Winners of the 2019 McElvany Nonproliferation Award

July 13, 2020
Rhianna Tyson Kreger

The James Martin Center for Nonproliferation Studies (CNS) is pleased to announce the winners of the 2019 Doreen and Jim McElvany Nonproliferation Challenge.

Covell Meyskens

Dr. Covell Meyskens is an assistant professor with the Naval Postgraduate School and the winner of the 2019 McElvany Nonproliferation Award.

The Grand Prize is awarded to Dr. Covell Meyskens for his article, “Chinese views of the nuclear endgame in North Korea.” Through numerous interviews with Chinese experts as well as official Chinese-language sources, Dr. Meyskens puts forth a clear view of Chinese attitudes toward North Korea and its nuclear program, offering a novel contribution to the English-language literature on one of the most important unresolved problems in nuclear nonproliferation today. Dr. Meyskens, an assistant professor of national security affairs at the US Naval Postgraduate School, will be awarded $5,000 for his outstanding achievement.

The following three articles tied for 2nd place:

Emmanuelle Maitre and Pauline Lévy’s “Becoming a disarmament champion: the Austrian crusade against nuclear weapons” explores how Austria, a small, historically neutral country, built upon broad antinuclear public sentiment and a commitment to humanitarian disarmament initiatives in the sphere of conventional arms to play a catalyzing role in the creation of the Treaty on the Prohibition of Nuclear Weapons.

Sayaka Shingu’s “Wooing Kampala: a case study in implementing the nonproliferation sanctions against North Korea” examines a relatively little-known story of positive inducements by a middle power in nonproliferation, describing in detail how a South Korean president worked to supplant Uganda’s historic partnership with North Korea by forging new economic and security agreements.

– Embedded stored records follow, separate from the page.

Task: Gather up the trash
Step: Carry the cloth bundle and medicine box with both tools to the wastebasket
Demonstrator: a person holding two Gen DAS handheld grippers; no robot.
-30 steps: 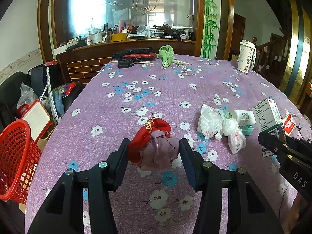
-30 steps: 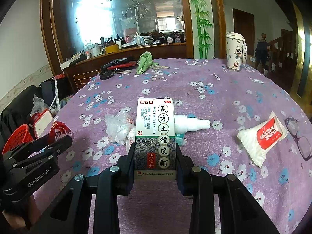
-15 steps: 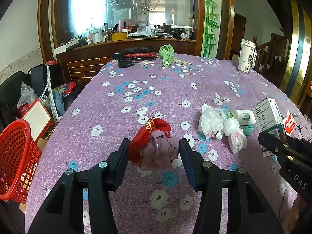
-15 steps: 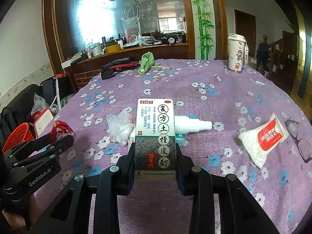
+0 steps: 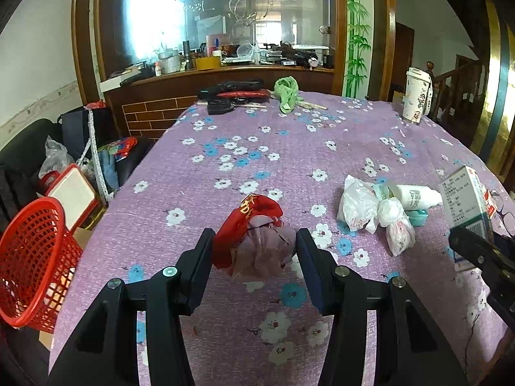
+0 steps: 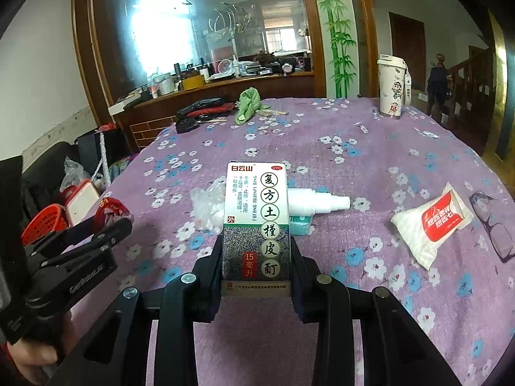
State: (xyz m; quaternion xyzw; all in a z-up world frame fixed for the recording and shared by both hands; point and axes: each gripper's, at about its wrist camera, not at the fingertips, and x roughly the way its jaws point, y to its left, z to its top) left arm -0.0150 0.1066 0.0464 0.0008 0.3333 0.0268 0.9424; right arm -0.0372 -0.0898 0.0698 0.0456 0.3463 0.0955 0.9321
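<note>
The left hand-held gripper point(image 5: 254, 257) is spread around a crumpled wad of red and mauve plastic point(image 5: 257, 241) that lies on the bench point(image 5: 273, 148), which is covered in a purple flowered cloth; each finger stands just beside the wad, and contact with either finger cannot be made out. The right hand-held gripper point(image 6: 256, 273) is pinching a white and green medicine box point(image 6: 256, 222), held upright with its printed face toward the camera, its lower end between the fingers. Just behind the box, on the cloth, lie a white spray bottle point(image 6: 318, 202) on its side, a small teal item point(image 6: 301, 223) and a clump of crumpled clear plastic bags point(image 6: 207, 207). To the right of them rest a white packet with a red label point(image 6: 433, 225) and a pair of glasses point(image 6: 494, 225) near the bench edge. At the far side stand a white lidded cup point(image 6: 392, 87) and a green cloth point(image 6: 249, 104), with dark items beside it. A red mesh basket point(image 5: 32, 263) sits off the left edge of the bench, lower than its top.
</note>
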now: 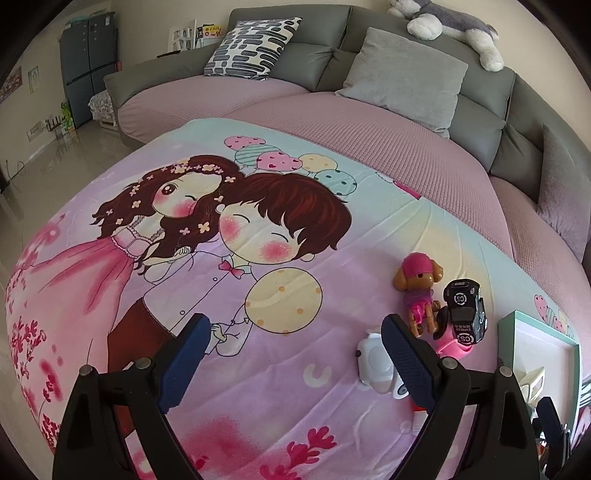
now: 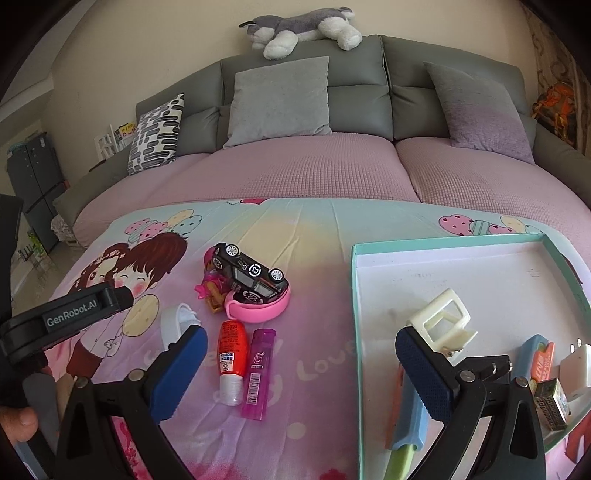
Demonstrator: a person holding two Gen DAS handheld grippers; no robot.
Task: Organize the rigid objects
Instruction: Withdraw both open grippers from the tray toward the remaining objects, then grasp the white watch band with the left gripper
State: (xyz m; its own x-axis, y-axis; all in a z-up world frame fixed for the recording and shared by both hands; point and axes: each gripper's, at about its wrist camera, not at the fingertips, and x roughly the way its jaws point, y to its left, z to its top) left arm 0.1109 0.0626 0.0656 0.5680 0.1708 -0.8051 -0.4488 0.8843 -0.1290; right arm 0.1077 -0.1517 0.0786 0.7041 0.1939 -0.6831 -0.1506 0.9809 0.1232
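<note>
My left gripper is open and empty above the cartoon-print blanket. Just to its right lie a white strap-like object, a toy dog in a pink cap and a black toy car. My right gripper is also open, holding nothing. Ahead of it on the blanket lie a red bottle and a purple lighter. Further off, the black toy car rests tilted on a pink round case. The teal-rimmed tray stands at the right.
The tray holds a white clip, a blue and orange tool, a white charger and a small box. A grey sofa with cushions and a plush dog lies behind. A hand holds the left gripper's body.
</note>
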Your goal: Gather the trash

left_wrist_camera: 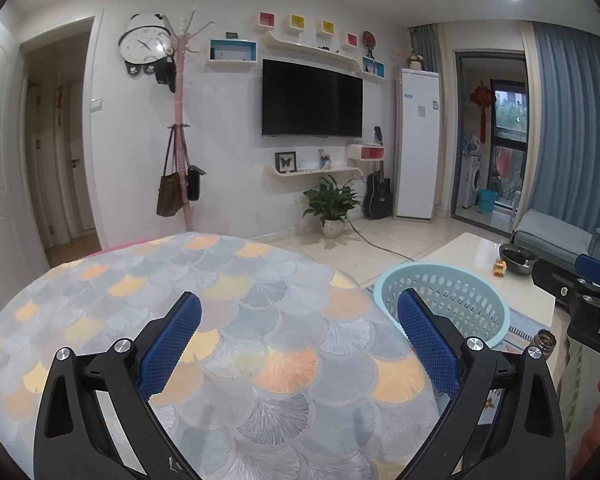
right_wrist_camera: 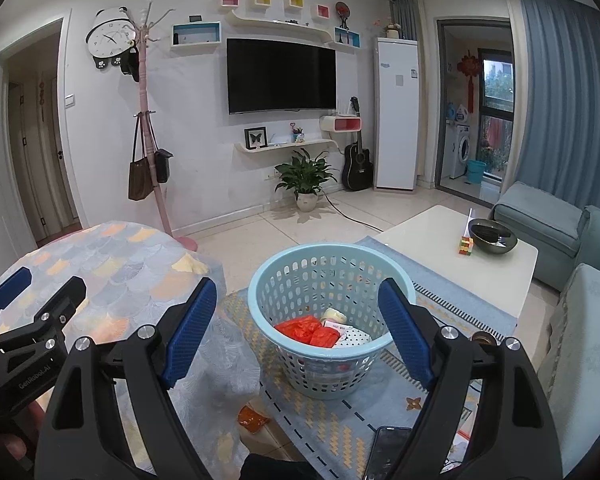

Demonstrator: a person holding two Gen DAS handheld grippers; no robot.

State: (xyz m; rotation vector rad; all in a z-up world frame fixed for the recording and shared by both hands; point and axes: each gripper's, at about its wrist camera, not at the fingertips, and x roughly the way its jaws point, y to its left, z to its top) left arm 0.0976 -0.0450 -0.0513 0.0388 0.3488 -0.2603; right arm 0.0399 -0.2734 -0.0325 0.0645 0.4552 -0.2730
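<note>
Pale blue plastic basket (right_wrist_camera: 332, 320), round, perforated walls, solid rolled rim; stands upright on a patterned blue rug, just beside the cloth-covered round table and near the white coffee table. Same basket seen in left wrist view (left_wrist_camera: 444, 300), interior hidden there. Contents, right wrist view: crumpled red-orange wrappers (right_wrist_camera: 310, 330) at the bottom left, a small pale yellowish roll-like item (right_wrist_camera: 334, 315) behind them, a white dotted package (right_wrist_camera: 354, 336) to the right; these lie touching one another. One orange wrapper (right_wrist_camera: 253, 419) lies flat on the floor outside the basket, near the hanging edge of the tablecloth, apart from the basket base.
</note>
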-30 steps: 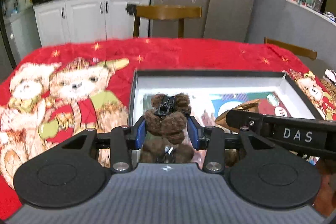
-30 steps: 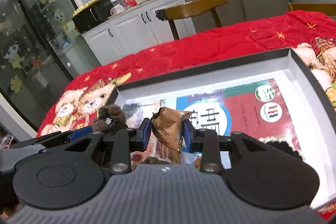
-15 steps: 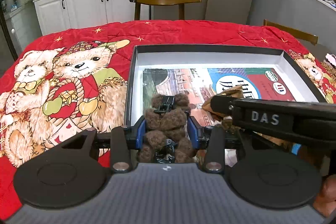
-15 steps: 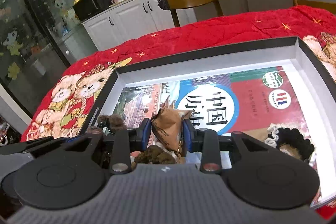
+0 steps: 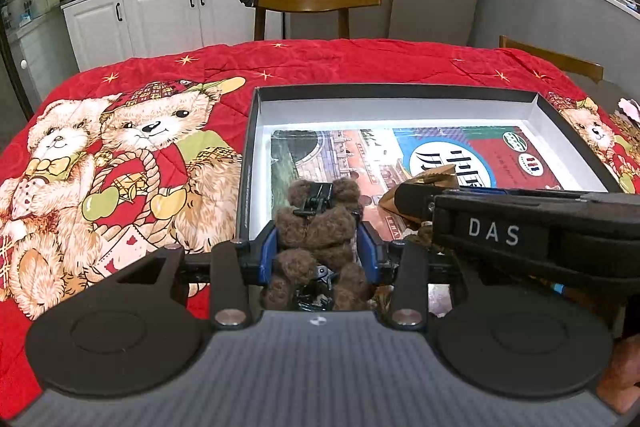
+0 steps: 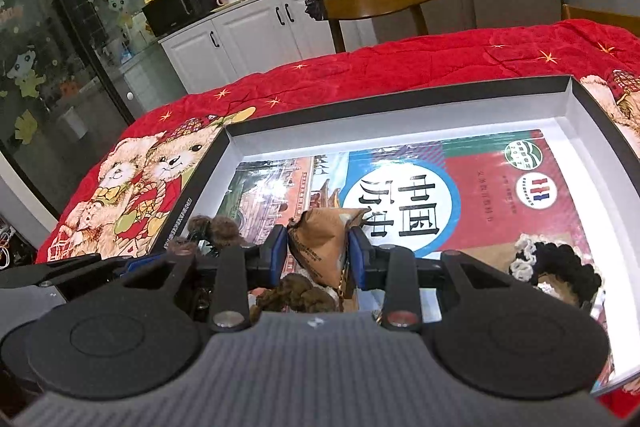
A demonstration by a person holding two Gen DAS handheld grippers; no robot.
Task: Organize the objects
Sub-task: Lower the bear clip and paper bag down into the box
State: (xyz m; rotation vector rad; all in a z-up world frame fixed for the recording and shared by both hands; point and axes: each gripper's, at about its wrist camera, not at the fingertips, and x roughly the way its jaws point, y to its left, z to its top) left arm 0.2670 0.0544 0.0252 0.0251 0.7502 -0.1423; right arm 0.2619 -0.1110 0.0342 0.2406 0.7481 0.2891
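Left gripper (image 5: 319, 247) clamps fuzzy brown plush bear (image 5: 318, 227), black clip on head, over near-left corner of shallow black-rimmed box (image 5: 400, 90). Right gripper (image 6: 319, 251) pinches crinkled brown paper packet (image 6: 320, 239) above glossy book (image 6: 460, 195) in box. Black woolly item (image 6: 560, 267) partly cut off. Quilted red cloth (image 5: 120, 147) covers tabletop.

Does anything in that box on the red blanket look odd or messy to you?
Nothing looks spilled or broken. The one oddity: the book lying flat in the box faces the far side, so its title reads upside down from here. A black crocheted thing rests on its near right corner.
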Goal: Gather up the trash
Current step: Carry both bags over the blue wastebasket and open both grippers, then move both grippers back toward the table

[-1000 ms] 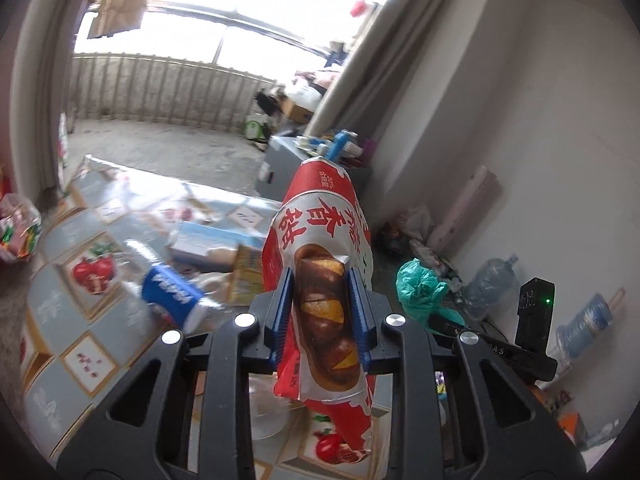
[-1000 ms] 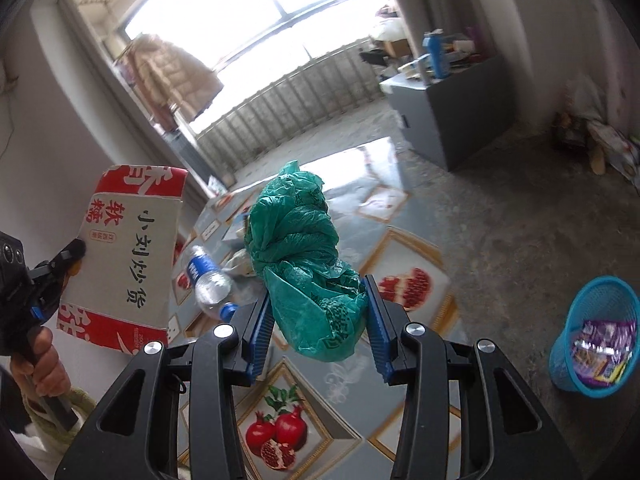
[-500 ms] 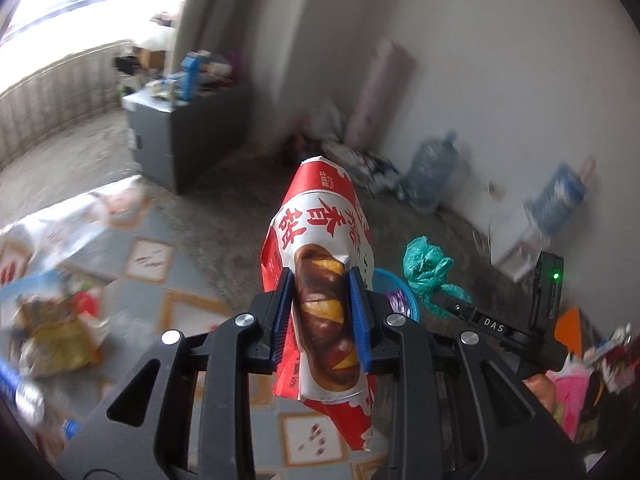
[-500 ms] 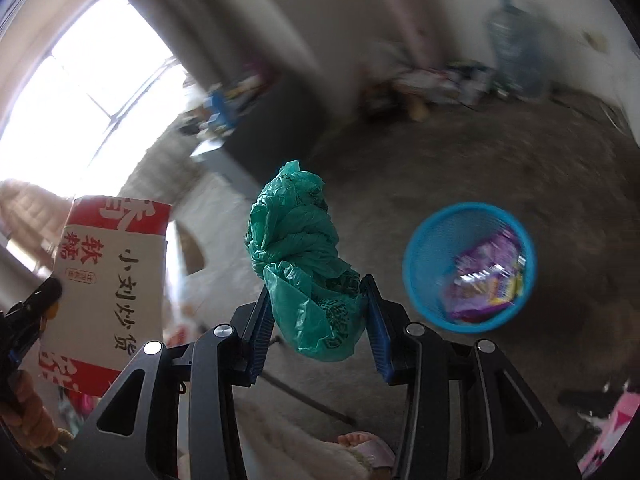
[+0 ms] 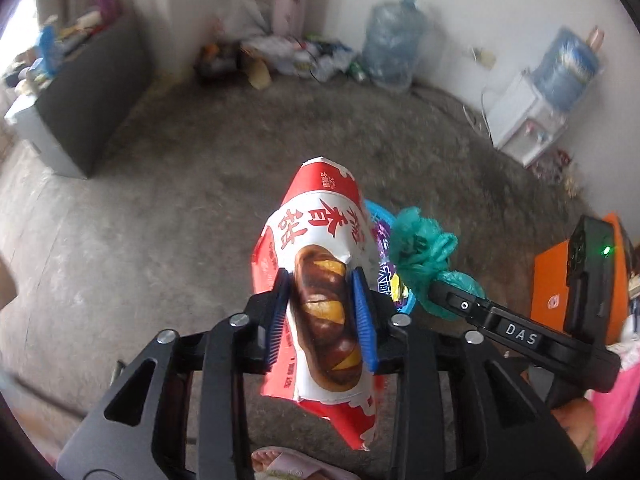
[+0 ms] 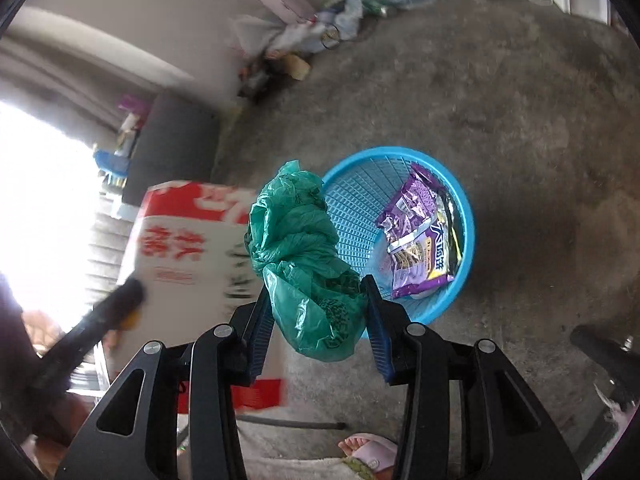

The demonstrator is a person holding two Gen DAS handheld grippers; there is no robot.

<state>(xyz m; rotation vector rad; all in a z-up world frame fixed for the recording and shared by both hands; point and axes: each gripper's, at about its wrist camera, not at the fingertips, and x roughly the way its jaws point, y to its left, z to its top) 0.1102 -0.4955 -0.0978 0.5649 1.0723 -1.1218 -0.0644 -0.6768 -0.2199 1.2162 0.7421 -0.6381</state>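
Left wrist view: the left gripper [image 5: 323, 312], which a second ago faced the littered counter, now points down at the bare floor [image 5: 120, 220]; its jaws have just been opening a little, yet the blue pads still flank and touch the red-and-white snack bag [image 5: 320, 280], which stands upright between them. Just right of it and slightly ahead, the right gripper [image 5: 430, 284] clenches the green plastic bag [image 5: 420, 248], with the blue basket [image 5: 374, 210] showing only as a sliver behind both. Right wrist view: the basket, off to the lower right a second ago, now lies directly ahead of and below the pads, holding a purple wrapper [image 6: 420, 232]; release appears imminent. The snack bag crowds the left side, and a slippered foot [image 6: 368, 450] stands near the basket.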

Nicholas Seltzer’s “Baekgom: the development of South Korea’s first ballistic missile” offers the first detailed account of the origins of South Korea’s ballistic-missile program to be published in English. Drawing on firsthand accounts by some of the country’s first missile specialists, supplemented by declassified documents, Seltzer describes how Seoul acquired the requisite “tacit knowledge, subtle or secret methods and tricks” from American and French partners. This account offers insights about how a developing country can make rapid strides to “catch up” with others in strategic weapons technology.

Instead of awarding a 3rd place/honorable mention prize, each of the 2nd place winning essays will receive $1,500.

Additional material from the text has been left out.